Scientists develop a new kind of qubit based on the concept of Schrödinger’s cat
Scientists in the Applied Physics department of Yale University – one of the leading authors, Alexander Grimm, has in the meantime relocated to PSI – have developed a new device that combines the Schrödinger’s cat concept of superposition (a physical system existing in two states at once) with the ability to fix some of the trickiest errors in a quantum computation.
In a traditional computer, information is encoded as either 0 or 1. The only errors that crop up during calculations are “bit-flips,” when a bit of information accidentally flips from 0 to 1 or vice versa. The way to correct it is by building in redundancy: using three “physical” bits of information to ensure one “effective” — or accurate — bit. In contrast, quantum information bits — qubits — are subject to both bit-flips and “phase-flips,” in which a qubit randomly flips between quantum superpositions (when two opposite states exist simultaneously). Correcting for both types of errors in general requires even more redundancy and thus many physical qubits.

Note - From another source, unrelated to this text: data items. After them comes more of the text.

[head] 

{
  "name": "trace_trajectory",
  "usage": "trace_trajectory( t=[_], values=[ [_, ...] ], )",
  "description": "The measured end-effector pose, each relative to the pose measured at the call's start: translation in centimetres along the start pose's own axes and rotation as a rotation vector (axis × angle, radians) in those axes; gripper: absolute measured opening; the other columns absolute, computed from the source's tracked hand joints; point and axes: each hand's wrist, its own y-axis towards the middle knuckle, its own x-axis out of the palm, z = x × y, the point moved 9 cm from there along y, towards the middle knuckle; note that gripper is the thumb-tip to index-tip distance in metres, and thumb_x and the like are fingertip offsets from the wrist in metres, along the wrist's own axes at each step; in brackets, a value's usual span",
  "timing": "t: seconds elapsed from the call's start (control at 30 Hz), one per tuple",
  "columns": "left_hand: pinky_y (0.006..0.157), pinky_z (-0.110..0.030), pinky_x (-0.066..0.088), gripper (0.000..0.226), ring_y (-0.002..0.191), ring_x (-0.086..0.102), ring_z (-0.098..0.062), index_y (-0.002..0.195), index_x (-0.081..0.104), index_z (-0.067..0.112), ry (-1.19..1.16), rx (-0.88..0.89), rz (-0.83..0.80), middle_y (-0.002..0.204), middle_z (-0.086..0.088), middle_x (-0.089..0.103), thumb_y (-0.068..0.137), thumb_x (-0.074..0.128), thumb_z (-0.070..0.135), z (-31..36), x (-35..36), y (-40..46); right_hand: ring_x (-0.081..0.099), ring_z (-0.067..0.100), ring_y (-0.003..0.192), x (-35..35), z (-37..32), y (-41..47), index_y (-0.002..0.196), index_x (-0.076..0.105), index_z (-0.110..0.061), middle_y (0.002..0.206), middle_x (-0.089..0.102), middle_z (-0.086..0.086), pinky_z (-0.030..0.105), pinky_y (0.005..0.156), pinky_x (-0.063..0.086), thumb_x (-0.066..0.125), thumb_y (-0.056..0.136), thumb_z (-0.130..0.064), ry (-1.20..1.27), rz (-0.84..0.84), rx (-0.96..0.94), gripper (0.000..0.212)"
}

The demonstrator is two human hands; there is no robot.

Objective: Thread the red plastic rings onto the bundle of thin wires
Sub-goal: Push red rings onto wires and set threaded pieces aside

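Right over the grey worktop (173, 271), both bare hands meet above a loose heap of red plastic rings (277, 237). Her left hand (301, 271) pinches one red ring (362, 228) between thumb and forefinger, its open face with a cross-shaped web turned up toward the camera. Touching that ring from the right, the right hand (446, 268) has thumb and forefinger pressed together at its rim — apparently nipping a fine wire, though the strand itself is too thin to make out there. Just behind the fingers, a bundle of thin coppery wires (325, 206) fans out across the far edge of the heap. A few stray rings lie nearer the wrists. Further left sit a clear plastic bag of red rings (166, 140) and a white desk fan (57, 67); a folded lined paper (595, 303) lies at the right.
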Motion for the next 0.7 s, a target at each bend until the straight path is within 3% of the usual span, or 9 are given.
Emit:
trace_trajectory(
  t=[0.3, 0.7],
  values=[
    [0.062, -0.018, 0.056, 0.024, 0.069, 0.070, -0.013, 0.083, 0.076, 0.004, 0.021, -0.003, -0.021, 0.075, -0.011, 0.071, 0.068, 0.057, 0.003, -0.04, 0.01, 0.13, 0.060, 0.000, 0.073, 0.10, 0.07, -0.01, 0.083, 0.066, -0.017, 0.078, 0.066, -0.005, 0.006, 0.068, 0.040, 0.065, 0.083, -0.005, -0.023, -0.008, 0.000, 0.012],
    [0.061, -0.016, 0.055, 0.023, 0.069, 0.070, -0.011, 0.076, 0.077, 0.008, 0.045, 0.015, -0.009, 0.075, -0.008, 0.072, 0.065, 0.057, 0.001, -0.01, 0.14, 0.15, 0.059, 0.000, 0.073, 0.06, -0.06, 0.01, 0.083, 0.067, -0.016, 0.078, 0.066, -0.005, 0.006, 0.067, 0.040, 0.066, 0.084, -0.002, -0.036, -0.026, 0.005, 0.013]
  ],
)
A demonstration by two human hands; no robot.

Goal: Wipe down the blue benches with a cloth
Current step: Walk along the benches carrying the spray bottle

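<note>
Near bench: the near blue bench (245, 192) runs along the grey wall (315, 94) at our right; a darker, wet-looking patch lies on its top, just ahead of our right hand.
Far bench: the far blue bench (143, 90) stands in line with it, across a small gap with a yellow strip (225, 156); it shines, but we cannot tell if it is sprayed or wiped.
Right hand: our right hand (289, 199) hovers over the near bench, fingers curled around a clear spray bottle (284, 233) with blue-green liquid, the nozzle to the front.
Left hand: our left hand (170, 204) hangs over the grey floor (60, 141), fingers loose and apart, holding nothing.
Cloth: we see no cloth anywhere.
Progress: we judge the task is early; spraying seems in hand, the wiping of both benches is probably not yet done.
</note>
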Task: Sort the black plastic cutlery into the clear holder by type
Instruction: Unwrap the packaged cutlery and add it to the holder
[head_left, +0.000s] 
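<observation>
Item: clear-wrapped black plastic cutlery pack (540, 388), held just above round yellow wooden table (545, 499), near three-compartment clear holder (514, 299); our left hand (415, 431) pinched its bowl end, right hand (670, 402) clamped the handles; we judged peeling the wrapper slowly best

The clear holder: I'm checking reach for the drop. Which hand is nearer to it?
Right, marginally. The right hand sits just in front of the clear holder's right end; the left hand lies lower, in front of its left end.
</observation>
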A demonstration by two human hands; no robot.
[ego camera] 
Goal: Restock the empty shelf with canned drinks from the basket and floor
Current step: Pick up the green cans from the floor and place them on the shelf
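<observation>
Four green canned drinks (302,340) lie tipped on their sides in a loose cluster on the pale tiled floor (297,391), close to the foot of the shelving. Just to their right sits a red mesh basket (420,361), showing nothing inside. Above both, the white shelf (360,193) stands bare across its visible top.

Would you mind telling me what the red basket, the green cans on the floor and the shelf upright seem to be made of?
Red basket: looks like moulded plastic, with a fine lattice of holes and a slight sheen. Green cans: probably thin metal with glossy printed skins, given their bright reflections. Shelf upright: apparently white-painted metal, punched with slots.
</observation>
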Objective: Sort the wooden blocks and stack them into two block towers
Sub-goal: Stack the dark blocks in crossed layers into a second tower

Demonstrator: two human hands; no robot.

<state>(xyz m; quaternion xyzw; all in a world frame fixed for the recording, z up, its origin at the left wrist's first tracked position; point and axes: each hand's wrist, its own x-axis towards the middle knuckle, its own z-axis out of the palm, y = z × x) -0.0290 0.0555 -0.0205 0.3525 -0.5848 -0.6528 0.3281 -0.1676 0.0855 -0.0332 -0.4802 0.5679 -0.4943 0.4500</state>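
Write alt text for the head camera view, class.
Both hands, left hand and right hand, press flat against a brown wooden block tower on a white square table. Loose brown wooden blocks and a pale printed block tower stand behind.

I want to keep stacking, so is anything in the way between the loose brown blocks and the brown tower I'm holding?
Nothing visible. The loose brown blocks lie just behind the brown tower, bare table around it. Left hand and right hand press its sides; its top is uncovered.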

A single Schrödinger’s-cat qubit has the advantage of being able to prevent phase flips all by itself. The cat qubit encodes an effective qubit into superpositions of two states within a single electronic circuit — in this case a superconducting microwave resonator whose oscillations correspond to the two states of the cat qubit. The researchers said they are able to change their cat qubit from any one of its superposition states to any other superposition state, on command. In addition, the researchers developed a new way of reading out — or identifying — the information encoded into the qubit.
The experiment was carried out in the group of Prof. Michel Devoret at Yale university. One of its leading authors, Alexander Grimm, developed the project as a postdoctoral associate in Devoret’s group. He has since joined PSI as a tenure-track scientist in PSI’s Quantum Technologies Group. The results were published in Nature, incidentally on Erwin Schrödinger’s birthday (Text based on Yale press release).